On December 29, 1845, Congress admitted Texas to the U.S..
From April 21, 1898 to August 13, 1898 the United States was involved in The Spanish–American War. Spain ceded Puerto Rico, the Philippines and Guam to the United States under the Treaty of Paris. Spain relinquished sovereignty over Cuba and became nominally independent but effectively a US protectorate until its 1958 revolution.
World War I lasted from July 28, 1914 to November 11, 1918.
In 1917, the U.S. Congress passed the Jones–Shafroth Act (Jones Act) granting Puerto Ricans U.S. citizenship.

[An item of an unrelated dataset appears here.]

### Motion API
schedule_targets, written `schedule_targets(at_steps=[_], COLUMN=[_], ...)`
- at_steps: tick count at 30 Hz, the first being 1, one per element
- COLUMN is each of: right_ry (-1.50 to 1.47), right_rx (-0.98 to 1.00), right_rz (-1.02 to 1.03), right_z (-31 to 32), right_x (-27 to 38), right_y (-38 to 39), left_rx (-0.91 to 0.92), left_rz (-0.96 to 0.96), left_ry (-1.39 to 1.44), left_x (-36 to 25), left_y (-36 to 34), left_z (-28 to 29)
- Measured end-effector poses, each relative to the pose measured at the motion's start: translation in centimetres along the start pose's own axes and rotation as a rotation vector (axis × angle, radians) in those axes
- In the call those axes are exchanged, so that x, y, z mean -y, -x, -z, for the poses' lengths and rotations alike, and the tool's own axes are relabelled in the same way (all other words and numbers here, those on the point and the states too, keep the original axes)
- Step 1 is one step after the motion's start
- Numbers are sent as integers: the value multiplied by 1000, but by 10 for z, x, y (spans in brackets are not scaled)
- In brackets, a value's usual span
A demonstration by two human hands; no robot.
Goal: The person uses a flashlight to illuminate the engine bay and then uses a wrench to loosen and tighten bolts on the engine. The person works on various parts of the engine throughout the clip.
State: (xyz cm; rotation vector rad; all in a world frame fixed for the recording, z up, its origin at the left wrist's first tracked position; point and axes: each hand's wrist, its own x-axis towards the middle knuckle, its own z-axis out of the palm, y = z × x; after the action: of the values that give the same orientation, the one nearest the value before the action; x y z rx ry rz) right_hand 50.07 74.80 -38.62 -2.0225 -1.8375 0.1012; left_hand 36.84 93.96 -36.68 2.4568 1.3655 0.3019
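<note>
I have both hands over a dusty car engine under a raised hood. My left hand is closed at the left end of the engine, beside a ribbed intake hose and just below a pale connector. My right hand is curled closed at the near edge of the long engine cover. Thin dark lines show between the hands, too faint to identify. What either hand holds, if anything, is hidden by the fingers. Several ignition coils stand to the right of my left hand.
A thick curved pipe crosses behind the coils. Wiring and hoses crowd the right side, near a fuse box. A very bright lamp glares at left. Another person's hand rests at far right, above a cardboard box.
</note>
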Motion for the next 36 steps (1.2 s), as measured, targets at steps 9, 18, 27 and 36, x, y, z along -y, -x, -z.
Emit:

The United States granted the Philippines full independence with The Treaty of Manila of 1946. (In 1521, Portuguese explorer Ferdinand Magellan’s expedition arrived in the Philippines, claimed the islands for Spain. From 1565 to 1821, the Philippines was governed as a territory of the Mexico-based Viceroyalty of New Spain and was administered directly from Madrid after the Mexican War of Independence. The Philippine–American War lasted from February 4, 1899 to July 2, 1902 as they struggle for independence from the United States. President McKinley, in 1898, ordered the use of the Philippine languages as well as English for instructional purposes to displace Spanish.)
In 1952, the racial restrictions of the 1790 Naturalization Law are repealed by the McCarran-Walter Act (Immigration and Nationality Act of 1952), giving first generation Japanese Americans including Japanese American Women citizenship and voting rights.
African Americans would not gain fuller citizens rights until the Civil Rights Act of 1957, Civil Rights Act of 1964, Voting Rights Act of 1965 and the Civil Rights Act of 1968….just 2 years before 1970.
First Lady Melania Trump
First Lady Melania Trump received a green card in March 2001 and became a U.S. citizen in 2006.
Mrs. Trump was paid for 10 modeling jobs in the United States that occurred before she had legal permission to work in the country, according to documents from 20 years ago provided to The Associated Press.
The documents obtained by the AP show she was compensated for the modeling jobs that she worked between Sept. 10 and Oct. 15 of that year, altogether worth $20,056. During this time, her visa allowed her generally to be in the U.S. and look for work, but not perform paid work. The documents consist of detailed accounting ledgers, her contract and related papers.